Trois nouveaux projets de recherche soutenus par la Fédération Française des Diabétiques

La Fondation Francophone pour la Recherche sur le Diabète (FFRD), créée en 2013 à l’initiative de la Société Francophone du Diabète (SFD) et avec la participation de la Fédération Française des Diabétiques, sélectionne les projets prometteurs afin de mieux connaître le diabète et ses complications et améliorer la qualité de vie des patients. En 2018, la fondation a attribué trois allocations de 300.000 euros à des chercheurs dont les projets répondent aux enjeux contemporains, scientifiques mais aussi cliniques pour être plus rapidement utiles aux patients.

 

Deux de ces projets portent sur le rôle du microbiote intestinal dans le diabète de type 1 et 2.

En quête de souches microbiennes antidiabétiques

Le microbiote intestinal des personnes atteintes de diabète de type 2 est spécifique. Son rôle dans la survenue de la maladie et la résistance au traitement est connu. Le projet PROBIODIAB (Dr Hubert Vidal, Inserm U1060 à Lyon) a pour but d’identifier des souches microbiennes qui possèdent des propriétés anti-diabétiques. La dotation va servir à les identifier et à les cultiver pour produire des médicaments probiotiques utilisables en essai clinique. Pour ce faire, l’équipe de chercheurs utilise dans un premier temps une espèce de mouche (drosophile) aux caractéristiques biologiques adaptées. Des travaux sur la souris seront réalisés lorsque les bactéries seront bien caractérisées, pour tester leur impact sur l’équilibre glycémique. Les essais chez l’Homme n’interviendront qu’en fin de programme quand on saura comment les bactéries influent sur le métabolisme glucidique.
Simple sur le papier, ce projet impose de rassembler le savoir-faire de plusieurs équipes que coordonne le Docteur Vidal : nutrition, génomique, microbiologie de la flore intestinale et plateforme d’essais cliniques.

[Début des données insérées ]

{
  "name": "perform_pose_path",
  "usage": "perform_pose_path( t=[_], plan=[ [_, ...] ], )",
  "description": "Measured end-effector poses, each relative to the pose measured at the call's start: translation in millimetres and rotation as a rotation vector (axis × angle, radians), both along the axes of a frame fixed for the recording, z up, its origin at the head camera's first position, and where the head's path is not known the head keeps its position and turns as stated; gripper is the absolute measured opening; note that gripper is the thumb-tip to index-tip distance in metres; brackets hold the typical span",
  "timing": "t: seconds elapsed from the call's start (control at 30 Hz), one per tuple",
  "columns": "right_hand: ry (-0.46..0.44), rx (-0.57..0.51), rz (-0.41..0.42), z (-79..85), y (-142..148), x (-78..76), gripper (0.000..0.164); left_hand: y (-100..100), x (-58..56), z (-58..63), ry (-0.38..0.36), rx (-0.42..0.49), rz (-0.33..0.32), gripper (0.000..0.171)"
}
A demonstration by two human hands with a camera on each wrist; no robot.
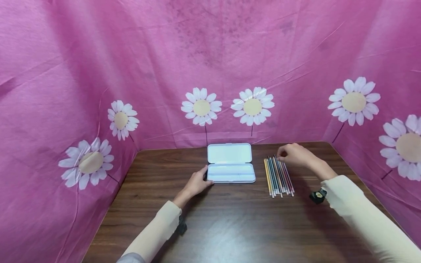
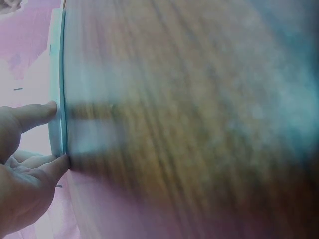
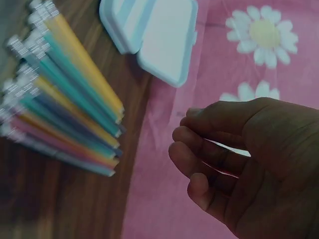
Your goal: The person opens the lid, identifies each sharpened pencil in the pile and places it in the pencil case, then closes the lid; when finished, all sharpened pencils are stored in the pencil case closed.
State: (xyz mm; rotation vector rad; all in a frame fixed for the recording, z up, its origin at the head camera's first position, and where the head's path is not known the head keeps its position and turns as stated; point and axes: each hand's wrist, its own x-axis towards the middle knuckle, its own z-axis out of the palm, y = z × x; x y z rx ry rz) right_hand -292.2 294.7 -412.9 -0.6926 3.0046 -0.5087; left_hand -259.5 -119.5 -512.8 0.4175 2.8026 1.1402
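Observation:
A white pencil case (image 1: 231, 173) lies open on the table, its lid (image 1: 229, 153) tipped back toward the cloth. My left hand (image 1: 196, 182) holds the case by its front left corner, thumb at the front and fingers along the left side. In the left wrist view, that hand (image 2: 30, 169) touches the edge of the case (image 2: 56, 84). Several pencils (image 1: 278, 177) in different colours lie side by side, right of the case. Above their far ends is my right hand (image 1: 297, 154). The right wrist view shows this hand (image 3: 249, 154) loosely curled, holding nothing, apart from the pencils (image 3: 70, 94).
The brown wooden table (image 1: 227, 223) reaches back to a pink cloth (image 1: 158, 65) printed with daisies, which surrounds it at the back and both sides. White eraser ends of the pencils face the near side. A dark wrist camera (image 1: 317, 196) sits below the right cuff.

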Motion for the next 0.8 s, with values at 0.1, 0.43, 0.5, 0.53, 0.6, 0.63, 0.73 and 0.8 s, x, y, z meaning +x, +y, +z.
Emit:
perform_pose_path(
  t=[0.1, 0.43, 0.5, 0.53, 0.6, 0.63, 0.73, 0.8],
  plan=[
    [-0.005, -0.006, -0.065, -9.8, 17.2, 7.4, 0.009, -0.2, 0.6, 0.1, -0.002, 0.003, 0.000, 0.080],
    [-0.110, -0.074, -0.215, -52.5, 42.6, 17.1, 0.013, 0.5, 1.1, 1.6, -0.014, 0.015, 0.001, 0.079],
    [-0.136, -0.083, -0.228, -60.4, 44.5, 17.9, 0.014, 0.9, 1.1, 1.4, -0.020, 0.010, 0.000, 0.079],
    [-0.149, -0.088, -0.235, -63.9, 44.8, 18.4, 0.015, 1.0, 0.9, 1.3, -0.023, 0.009, -0.001, 0.079],
    [-0.173, -0.095, -0.242, -70.6, 45.4, 18.6, 0.015, 1.1, 0.7, 1.0, -0.020, 0.007, 0.000, 0.079],
    [-0.180, -0.098, -0.242, -73.8, 45.8, 18.6, 0.015, 1.1, 0.6, 0.7, -0.018, 0.006, -0.001, 0.079],
    [-0.202, -0.100, -0.265, -78.9, 44.0, 18.9, 0.017, 0.8, 0.4, 0.6, -0.016, 0.013, 0.000, 0.079],
    [-0.204, -0.098, -0.276, -81.0, 42.8, 18.7, 0.017, 0.4, 0.3, 0.5, -0.012, 0.010, -0.002, 0.079]
  ],
)
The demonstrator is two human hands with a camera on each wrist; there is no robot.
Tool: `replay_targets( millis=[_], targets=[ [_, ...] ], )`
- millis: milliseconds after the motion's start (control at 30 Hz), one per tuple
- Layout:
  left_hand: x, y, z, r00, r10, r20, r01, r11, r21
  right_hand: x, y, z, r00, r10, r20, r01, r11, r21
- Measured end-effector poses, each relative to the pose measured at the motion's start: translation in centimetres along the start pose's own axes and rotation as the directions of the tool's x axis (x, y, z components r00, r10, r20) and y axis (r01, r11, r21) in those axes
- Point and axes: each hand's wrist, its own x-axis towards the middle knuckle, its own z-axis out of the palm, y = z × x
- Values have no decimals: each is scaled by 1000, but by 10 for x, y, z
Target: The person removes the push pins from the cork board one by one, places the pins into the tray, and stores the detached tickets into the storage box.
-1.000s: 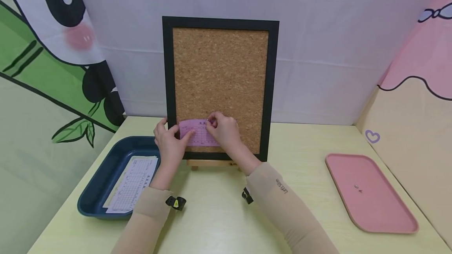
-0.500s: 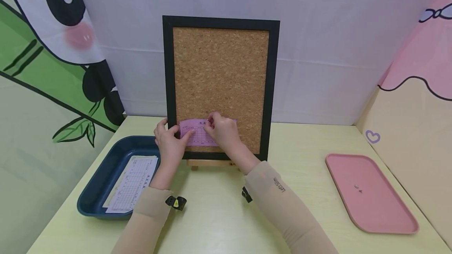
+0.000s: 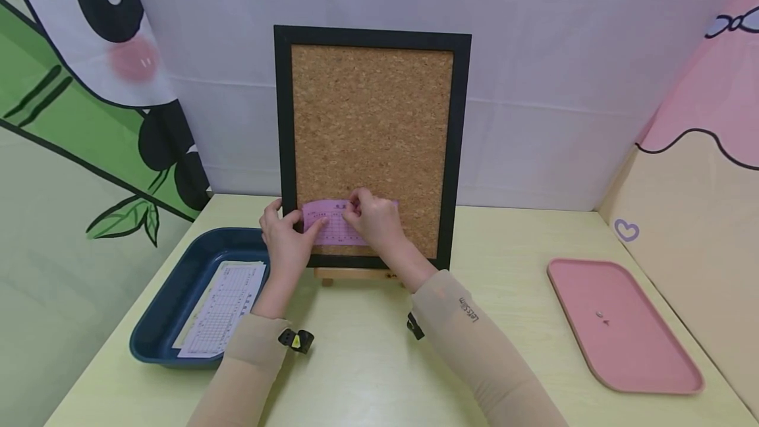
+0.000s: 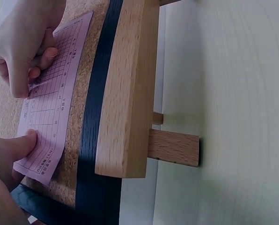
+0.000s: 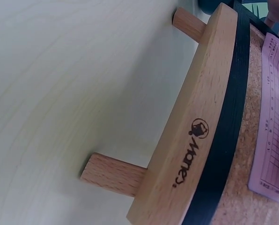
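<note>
A pink printed form (image 3: pixel 335 229) lies against the lower part of a black-framed corkboard (image 3: pixel 370 124), which stands on a small wooden easel (image 4: pixel 128 93). My left hand (image 3: pixel 286 242) presses the form's left part with the thumb (image 4: pixel 20 145), while its other fingers reach round the frame's left edge. At the form's top edge, near its middle, my right hand (image 3: pixel 379 223) pinches a tiny pin between thumb and forefinger, mostly hidden by the fingertips. In the left wrist view those right fingertips (image 4: pixel 22 91) touch the form.
On the left stands a dark blue tray (image 3: pixel 155 321) holding several printed paper forms (image 3: pixel 228 308). A pink tray (image 3: pixel 640 348) on the right bears a couple of tiny pieces (image 3: pixel 601 317). Behind the board hangs a pale cloth (image 3: pixel 534 97).
My right hand has shifted very slightly and its forearm has tilted a little, so the form's top right corner now shows. The left hand keeps its place on the form and frame.
</note>
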Motion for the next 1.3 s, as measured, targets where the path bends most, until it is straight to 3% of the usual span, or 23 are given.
replay_targets(
  millis=[367, 1000, 1300],
  targets=[
    [1, 0, -1, 1000, -15, 18, 16, 999, -40, -1, 2, 0, 1000, -8, -7, 8, 1000, 25],
    [1, 1, -1, 998, -46, 37, 47, 998, -33, -1, 3, -2, 1000, 3, -2, -3, 997, 79],
    [1, 0, -1, 999, -28, 29, 29, 998, -48, -3, 4, 0, 1000, 11, 7, -12, 995, 104]
  ],
)
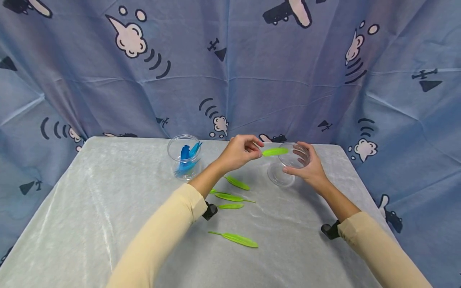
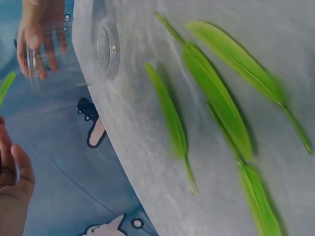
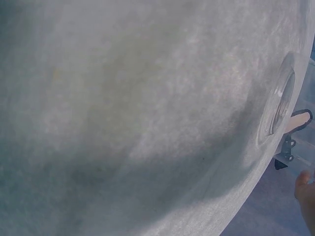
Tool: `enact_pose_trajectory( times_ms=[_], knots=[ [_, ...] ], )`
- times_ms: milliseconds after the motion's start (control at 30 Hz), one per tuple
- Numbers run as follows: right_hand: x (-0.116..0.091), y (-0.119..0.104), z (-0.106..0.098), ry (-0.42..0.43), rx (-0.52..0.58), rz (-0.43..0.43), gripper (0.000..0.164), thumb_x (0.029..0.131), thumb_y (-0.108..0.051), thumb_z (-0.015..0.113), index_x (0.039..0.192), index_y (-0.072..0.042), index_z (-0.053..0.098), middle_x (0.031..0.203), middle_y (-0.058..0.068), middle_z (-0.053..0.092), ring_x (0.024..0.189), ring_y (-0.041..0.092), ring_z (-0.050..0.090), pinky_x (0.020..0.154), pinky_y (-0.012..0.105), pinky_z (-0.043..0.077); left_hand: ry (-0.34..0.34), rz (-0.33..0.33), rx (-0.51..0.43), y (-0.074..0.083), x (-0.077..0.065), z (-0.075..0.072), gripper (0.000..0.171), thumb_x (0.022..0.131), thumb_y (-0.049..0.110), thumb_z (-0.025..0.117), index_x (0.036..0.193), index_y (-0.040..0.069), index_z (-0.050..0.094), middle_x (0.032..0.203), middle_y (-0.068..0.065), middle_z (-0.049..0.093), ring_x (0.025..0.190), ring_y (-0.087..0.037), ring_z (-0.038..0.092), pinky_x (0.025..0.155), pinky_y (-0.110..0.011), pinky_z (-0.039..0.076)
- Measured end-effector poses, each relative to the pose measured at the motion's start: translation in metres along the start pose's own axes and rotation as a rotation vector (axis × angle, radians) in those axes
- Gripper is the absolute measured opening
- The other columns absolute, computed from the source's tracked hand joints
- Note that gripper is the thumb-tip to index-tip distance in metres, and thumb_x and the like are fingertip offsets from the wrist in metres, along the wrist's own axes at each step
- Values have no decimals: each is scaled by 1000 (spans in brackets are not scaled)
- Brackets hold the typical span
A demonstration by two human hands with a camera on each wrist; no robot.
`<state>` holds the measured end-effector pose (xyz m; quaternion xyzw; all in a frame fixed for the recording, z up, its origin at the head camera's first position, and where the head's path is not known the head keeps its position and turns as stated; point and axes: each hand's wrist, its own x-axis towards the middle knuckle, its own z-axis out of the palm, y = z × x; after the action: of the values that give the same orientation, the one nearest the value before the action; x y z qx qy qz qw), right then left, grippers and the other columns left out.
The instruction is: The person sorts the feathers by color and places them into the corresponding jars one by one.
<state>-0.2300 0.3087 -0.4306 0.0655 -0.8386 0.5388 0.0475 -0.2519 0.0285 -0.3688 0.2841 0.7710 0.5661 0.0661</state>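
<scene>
My left hand (image 1: 240, 152) pinches a bright green feather (image 1: 275, 152) near its quill end. The feather lies nearly level, and its tip overlaps the rim of a clear plastic cup (image 1: 284, 164) in the head view. Round that cup's upper part my right hand (image 1: 307, 168) keeps its grip, thumb at the near side and fingers showing through the clear wall. In the left wrist view the left hand (image 2: 15, 182) is cut off by the edge, while the right hand (image 2: 42, 37) appears at the cup's rim. Only part of a hand (image 3: 306, 194) enters the right wrist view.
Several green feathers lie on the grey cloth-covered table (image 1: 83, 208), one of them (image 1: 240, 240) closer to me than the others. Back left stands another clear cup (image 1: 173, 154) with blue feathers (image 1: 185, 158) inside. A patterned blue curtain (image 1: 252, 60) hangs behind the table.
</scene>
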Motion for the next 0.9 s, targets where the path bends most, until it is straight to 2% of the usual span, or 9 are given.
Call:
enact_pose_trajectory(
  times_ms=[167,467,700,900],
  knots=[
    [2,3,-1,-7,13,16,100,77,0,84,153,-1,19,156,22,31,143,41,30,116,59,22,-10,-6,11,4,10,12,19,89,2,73,108,3,70,92,-9,72,82,-16,68,73,-23,55],
    [-1,-1,-2,-12,20,19,100,78,-8,86,152,-3,19,156,18,32,144,36,30,116,55,24,-29,-32,18,9,17,26,21,90,2,72,111,-1,69,92,-9,71,82,-15,67,72,-22,54],
    [0,2,-1,-9,6,18,97,78,-8,86,151,-2,21,155,18,34,144,36,31,116,54,25,1,-41,36,10,22,32,20,90,2,73,110,-1,70,89,-5,71,80,-12,66,69,-21,54],
    [0,1,-2,-14,19,4,98,78,-3,85,151,-1,21,154,18,34,143,36,32,115,55,26,23,-51,84,16,29,36,20,89,3,73,109,0,71,88,-3,71,79,-10,65,68,-20,52]
  ],
)
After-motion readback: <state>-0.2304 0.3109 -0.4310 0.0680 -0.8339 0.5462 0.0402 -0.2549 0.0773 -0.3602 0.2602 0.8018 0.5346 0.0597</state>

Des céramides impliquées dans le « foie gras » et le diabète de type 2

Le phénomène de foie gras produit chez l’animal s’observe également chez les humains. Cette stéatopathie non alcoolique (NAFLD en anglais) présente plusieurs degrés de gravité allant jusqu’à la cirrhose et son stade ultime, le cancer du foie (hépatocarcinome). Pour mieux connaître cette cascade pathologique, le projet du Dr Fabienne Foufelle (Centre des Cordeliers, Paris) s’intéresse à des molécules issues de l’acide palmitique, appelées céramides, qui sont impliquées dans l’insulinorésistance et l’inflammation des tissus. Les précurseurs des céramides (dihydrocéramides ou DHCer) sont plus élevés dans le sang des personnes diabétiques de type 2 et leur quantité proportionnelle à la stéatose et l’inflammation hépatiques. La chercheuse pense démontrer, avec la dotation qui vient de lui échoir, qu’ils sont bien responsables d’inflammation et de stress oxydant toxiques dans les tissus insulino-sensibles et les cellules immunitaires, Les DHCer deviendraient ainsi un marqueur intéressant de  l’évolution vers la stéatohépatite non alcoolique (ou NASH en anglais) et l’installation d’un diabète de type 2.


L’immunité intestinale compromise dans le diabète de type 1

La destruction des cellules bêta du pancréas provoque le diabète de type 1. Ce mécanisme auto-immun est traqué dans le tube digestif à ses stades précoces encore invisibles par le Dr Agnès Lehuen (Institut Cochin, Paris). Dans la muqueuse intestinale, des cellules immunitaires particulières dites MAIT assurent la tolérance aux produits du microbiote, et désamorcent une attaque immune du pancréas. Le projet scientifique veut vérifier chez trois groupes d’enfants (à risque, témoins non atteints, et nouvellement diagnostiqués diabétiques de type1) l’état des MAIT, leur efficacité, en parallèle de l’état de la flore digestive, en particulier lors d’une infection à virus Coxsackie B. Car ce virus digestif est connu pour attaquer les cellules pancréatiques. En étudiant aussi la muqueuse intestinale au moment du diagnostic de la maladie, la chercheuse espère trouver le moyen de limiter les occasions de déséquilibrer l’immunité digestive chez l’enfant (donc le déclenchement du diabète de type 1), en protégeant la santé des cellules MAIT grâce à une intervention sur le microbiote.